Hi all,

I was wondering why its not possible to install a custom software update on, say, the TI-84 CE-T. I have heard something about encryption but how does this work? How is it possible that the calculator knows what upgrade is legit without being connected to the internet?

Thanks in advance,

SaltySoySauce

**Quote:**

I have heard something about encryption but how does this work?

Nope, not encryption.

**Quote:**

How is it possible that the calculator knows what upgrade is legit without being connected to the internet?

TI calculators use RSA signature / validation (that's the keyword), using a private key (known only to TI) for signing and a public key embedded into the calculator's boot code to validate the OS.

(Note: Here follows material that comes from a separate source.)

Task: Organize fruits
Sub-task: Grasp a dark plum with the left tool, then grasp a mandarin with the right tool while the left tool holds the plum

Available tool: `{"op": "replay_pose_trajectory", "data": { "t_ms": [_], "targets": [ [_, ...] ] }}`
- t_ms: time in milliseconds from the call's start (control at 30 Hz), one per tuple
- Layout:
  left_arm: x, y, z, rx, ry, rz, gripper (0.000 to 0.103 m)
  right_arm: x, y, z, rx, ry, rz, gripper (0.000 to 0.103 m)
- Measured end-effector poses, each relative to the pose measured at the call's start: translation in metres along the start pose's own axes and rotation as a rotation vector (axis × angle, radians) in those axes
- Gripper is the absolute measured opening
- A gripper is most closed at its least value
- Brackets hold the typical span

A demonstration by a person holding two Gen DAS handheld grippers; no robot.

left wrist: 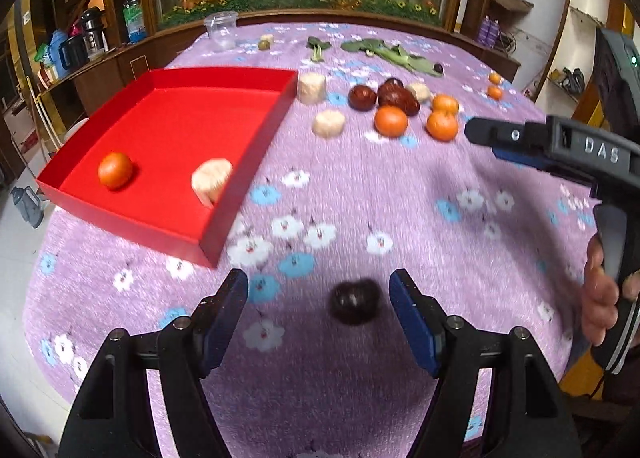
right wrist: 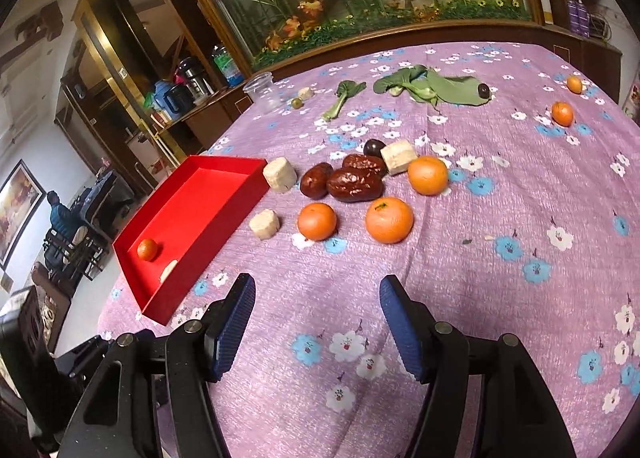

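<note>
Right now the left gripper (left wrist: 318, 290) has its jaws apart, with a dark plum (left wrist: 354, 301) lying on the purple flowered tablecloth (left wrist: 360, 194) between the blue pads (left wrist: 412, 322); the pads are not touching it. Right gripper (right wrist: 318, 298) also has its jaws apart, nothing between them, only cloth below. In the left wrist view the right gripper comes in from the right edge, held by a hand (left wrist: 600, 294).

Red tray (left wrist: 248, 76) sits on the left part of the table, holding one orange (left wrist: 115, 170) and one pale chunk (left wrist: 211, 180) near its right wall. Just outside the tray's far right corner stands another pale chunk (right wrist: 279, 174), and a second one (right wrist: 264, 223) lies nearer. Beside them: three brown dates (right wrist: 352, 184) bunched together, a dark plum (right wrist: 374, 147) and a pale block (right wrist: 398, 156) behind them, three oranges (right wrist: 389, 219) around the group. Two small oranges (right wrist: 562, 113) lie well apart on the far right. Leafy greens (right wrist: 440, 88) with a plum (right wrist: 484, 90) at their edge lie at the far side, plus a clear plastic cup (right wrist: 264, 92).
</note>
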State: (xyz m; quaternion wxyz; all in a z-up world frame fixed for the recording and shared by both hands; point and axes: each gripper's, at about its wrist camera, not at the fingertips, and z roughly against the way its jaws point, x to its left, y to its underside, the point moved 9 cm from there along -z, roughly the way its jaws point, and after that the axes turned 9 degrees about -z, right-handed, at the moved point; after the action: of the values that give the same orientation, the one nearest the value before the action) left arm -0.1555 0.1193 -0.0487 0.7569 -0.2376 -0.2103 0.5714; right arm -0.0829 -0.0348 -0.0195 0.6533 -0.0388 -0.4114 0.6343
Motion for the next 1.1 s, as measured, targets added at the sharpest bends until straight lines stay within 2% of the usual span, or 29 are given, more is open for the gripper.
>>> {"op": "replay_pose_trajectory", "data": {
  "t_ms": [67, 133, 200, 367, 400, 433, 467, 567, 700, 833, 1100],
  "targets": [
    [-0.002, 0.001, -0.002, 0.004, 0.005, 0.001, 0.067, -0.001, 0.001, -0.001, 0.004, 0.002, 0.003, 0.069],
    [-0.005, 0.000, -0.002, 0.000, 0.020, -0.004, 0.053, -0.003, 0.002, -0.002, 0.006, 0.005, 0.001, 0.069],
    [-0.010, 0.000, -0.002, -0.001, 0.030, -0.020, 0.048, -0.005, 0.001, -0.003, 0.006, 0.008, -0.005, 0.069],
    [-0.017, 0.001, -0.008, 0.010, 0.034, -0.049, 0.047, -0.014, -0.002, -0.008, 0.008, 0.021, -0.019, 0.069],
    [-0.020, 0.000, -0.009, 0.005, 0.041, -0.055, 0.040, -0.017, -0.003, -0.009, 0.008, 0.027, -0.021, 0.069],
    [-0.022, -0.001, -0.009, 0.001, 0.053, -0.058, 0.026, -0.019, -0.005, -0.011, 0.008, 0.033, -0.023, 0.069],
    [-0.026, -0.002, -0.008, -0.005, 0.079, -0.061, 0.023, -0.021, -0.006, -0.012, 0.008, 0.039, -0.025, 0.069],
    [-0.028, -0.003, -0.009, -0.011, 0.065, -0.076, 0.023, -0.029, -0.013, -0.017, 0.013, 0.065, -0.026, 0.069],
    [-0.023, -0.006, -0.011, -0.012, 0.103, -0.039, 0.023, -0.035, -0.024, -0.029, 0.023, 0.120, 0.004, 0.069],
    [-0.023, -0.008, -0.013, -0.013, 0.108, -0.038, 0.023, -0.036, -0.036, -0.040, 0.031, 0.147, 0.028, 0.069],
    [-0.025, -0.010, -0.014, -0.015, 0.108, -0.046, 0.023, -0.037, -0.042, -0.067, 0.067, 0.211, 0.073, 0.069]
  ]
}}
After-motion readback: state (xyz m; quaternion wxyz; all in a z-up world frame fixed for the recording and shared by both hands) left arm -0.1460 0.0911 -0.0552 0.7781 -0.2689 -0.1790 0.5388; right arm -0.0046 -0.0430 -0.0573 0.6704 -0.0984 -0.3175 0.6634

The private key can be deduced from the public key (that's precisely what community members did for older TI calculator models, mainly in 2009 but also a bit later). However, if the key is large enough, the computation is prohibitively expensive, in terms of CPU power and therefore money, for everything but government agencies (whose exact capabilities are kept secret), or at best, large cooperating groups of academics using hundreds, now probably thousands of computers, for years.

RSA factoring could become trivial if proper quantum computers of sufficient size ever became usable. That's still a fairly large if.
**Lionel Debroux wrote:**

**Quote:**

I have heard something about encryption but how does this work?

Nope, not encryption.

**Quote:**

How is it possible that the calculator knows what upgrade is legit without being connected to the internet?

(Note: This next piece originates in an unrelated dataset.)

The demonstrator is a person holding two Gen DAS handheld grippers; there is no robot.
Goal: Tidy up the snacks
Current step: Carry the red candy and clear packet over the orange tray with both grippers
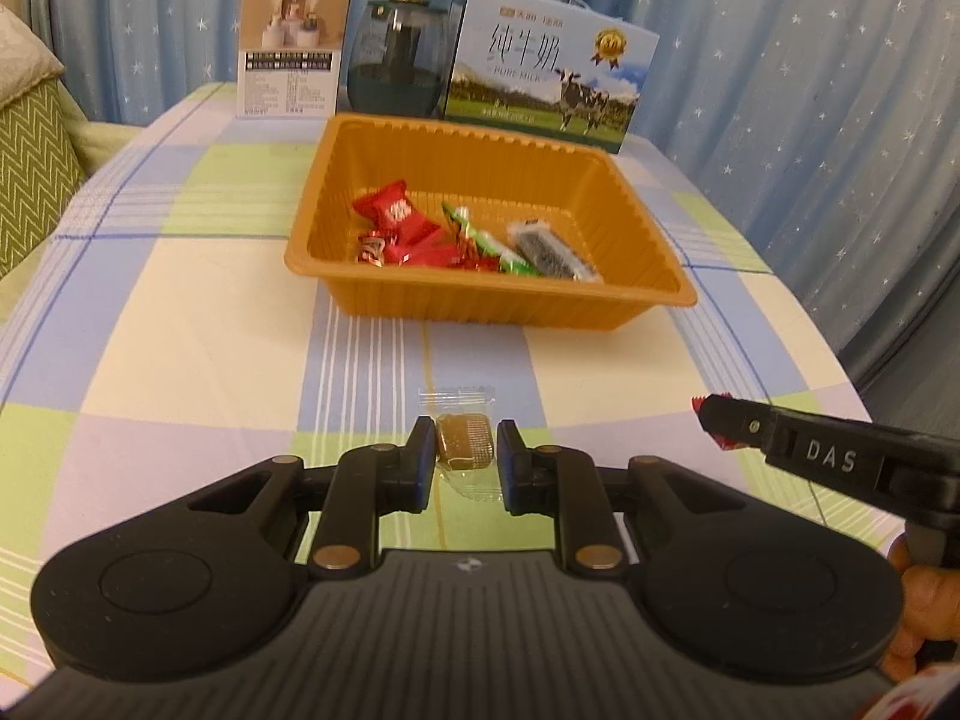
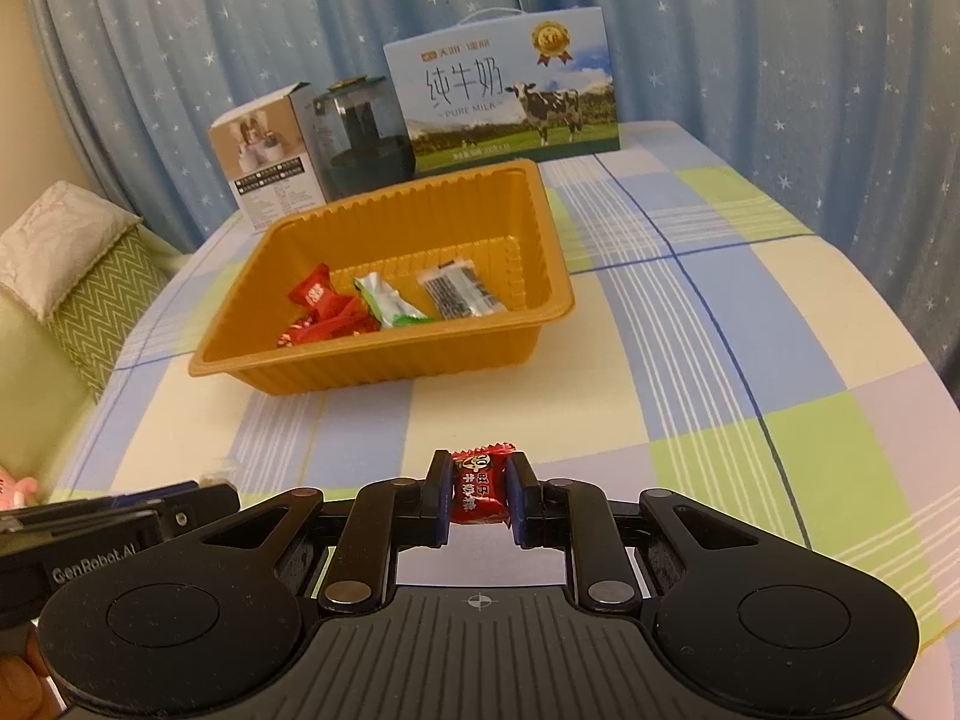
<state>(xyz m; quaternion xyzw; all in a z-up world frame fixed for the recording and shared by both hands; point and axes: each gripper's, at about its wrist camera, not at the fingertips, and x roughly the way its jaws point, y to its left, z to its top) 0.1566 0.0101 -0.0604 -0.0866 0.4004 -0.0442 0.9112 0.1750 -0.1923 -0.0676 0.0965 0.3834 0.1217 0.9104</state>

TI calculators use RSA signature / validation (that's the keyword), using a private key (known only to TI) for signing and a public key embedded into the calculator's boot code to validate the OS.

The private key can be deduced from the public key (that's precisely what community members did for older TI calculator models, mainly in 2009 but also a bit later). However, if the key is large enough, the computation is prohibitively expensive, in terms of CPU power and therefore money, for everything but government agencies (whose exact capabilities are kept secret), or at best, large cooperating groups of academics using hundreds, now probably thousands of computers, for years.

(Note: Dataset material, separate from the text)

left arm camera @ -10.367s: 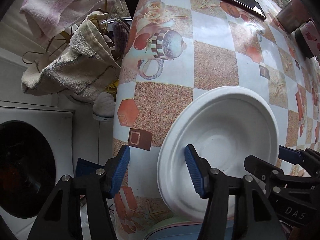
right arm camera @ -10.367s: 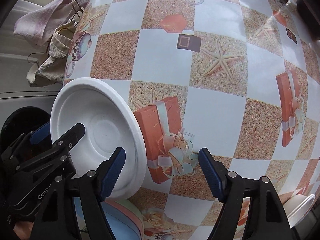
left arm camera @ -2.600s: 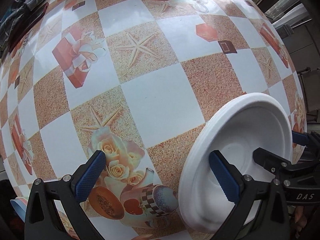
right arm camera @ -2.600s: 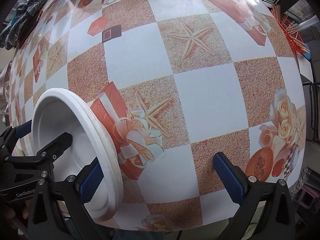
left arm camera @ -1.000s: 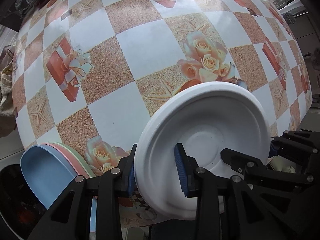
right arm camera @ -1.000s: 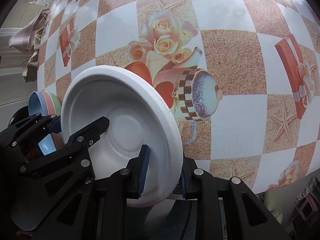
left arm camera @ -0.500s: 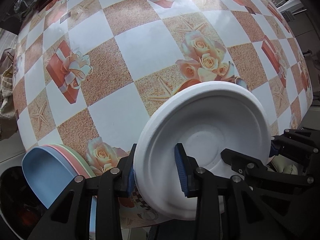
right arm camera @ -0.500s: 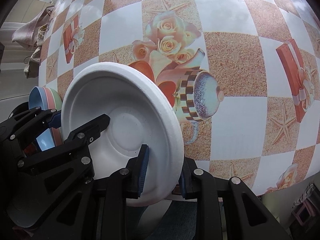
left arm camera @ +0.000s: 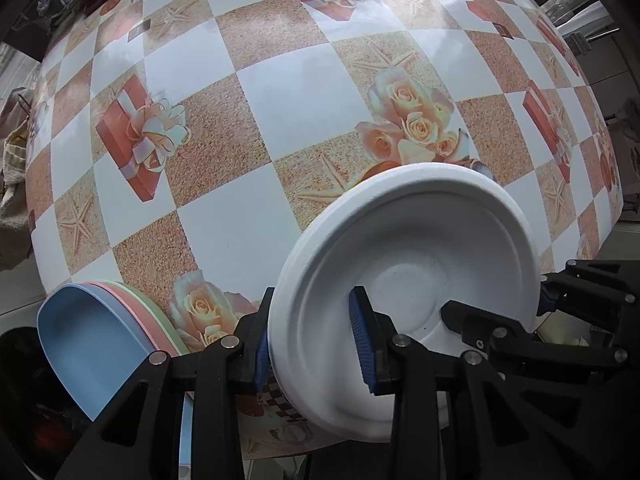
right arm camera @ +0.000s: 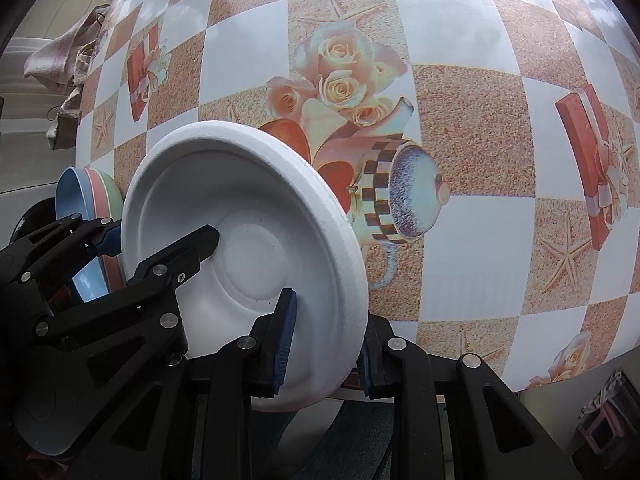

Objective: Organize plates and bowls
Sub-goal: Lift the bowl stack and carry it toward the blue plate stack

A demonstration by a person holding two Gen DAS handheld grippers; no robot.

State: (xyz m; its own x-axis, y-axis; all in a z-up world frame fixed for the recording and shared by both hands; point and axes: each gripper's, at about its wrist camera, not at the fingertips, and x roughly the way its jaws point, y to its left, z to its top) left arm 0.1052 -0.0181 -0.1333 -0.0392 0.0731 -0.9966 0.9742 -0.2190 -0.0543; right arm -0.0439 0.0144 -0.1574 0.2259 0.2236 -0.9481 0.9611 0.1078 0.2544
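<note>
1. Left wrist view: the left gripper (left arm camera: 314,342), jaws narrowed, clamps the near rim of the white plate (left arm camera: 412,280), which tilts above the table (left arm camera: 248,240) edge; the stacked coloured plates (left arm camera: 100,336) lie lower left, nearer this hand. Seconds ago its jaws stood wide, one finger inside the plate

2. Right wrist view: the right gripper (right arm camera: 326,342) pinches the white plate's (right arm camera: 240,232) opposite rim, the coloured plates (right arm camera: 92,196) beyond at left. Earlier its jaws gaped, merely straddling that rim
</note>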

RSA factoring could become trivial if proper quantum computers of sufficient size ever became usable. That's still a fairly large if.

Is it possible to read the key from the chips? And how large is the key for the TI-84-CE-T? Can you rent a GPU supercomputer and let it calculate it?
**Quote:**

Is it possible to read the key from the chips?

Nope, the key isn't in the chips we have access to. Only TI has access to the private key. The point of a private key is that you don't distribute it. Ever.

If they use a SC / HSM to store the key and perform data signature operations, just reading the key is really hard, even for TI or anyone else.

**Quote:**

And how large is the key for the TI-84-CE-T?

2048 bits, i.e. way too large. I'm a bit behind in reading news items, but AFAICT, at the time of this writing, no factorization of even a 1024-bit RSA key was publicly announced. And no, factoring a carefully chosen 2048-bit RSA key is not just twice harder than factoring a 1024-bit RSA key. The best known algorithm for numbers of this size, Number Field Sieve, has super-polynomial complexity, AFAIK.

**Quote:**

Can you rent a GPU supercomputer and let it calculate it?

Of course not.

GPUs can help for the tiny initial phase of selecting a polynomial for the Number Field Sieve algorithm, but I'm not aware that GPUs can meaningfully help - at least on numbers without special properties, which RSA keys are - performing the much more computationally expensive phases which follow polynomial selection:

* sieving: this one can be distributed arbitrarily, but efficiently handling numbers of this size when we still don't have public code to handle numbers of half the width is hopeless;

* linear algebra: Block Lanczos and Block Wiedmann scale badly, IIRC as the square root of the total number of nodes in a square cluster (i.e. as a single dimension of such a cluster). Clusters of 40x40 or more computers equipped with fast cores, lots of cache, fast RAM and most of all any-to-any 100+ Gbps Infiniband interconnect are hard to come by. Switches such as the Mellanox CS8500 described at https://www.nextplatform.com/2017/11/13/mellanox-poised-hdr-infiniband-quantum-leap/ are supposed to enable such setups, but a single CS8500 weighs hundreds of kilograms, consumes dozens of kilowatts of power and probably costs hundreds of thousands of USD...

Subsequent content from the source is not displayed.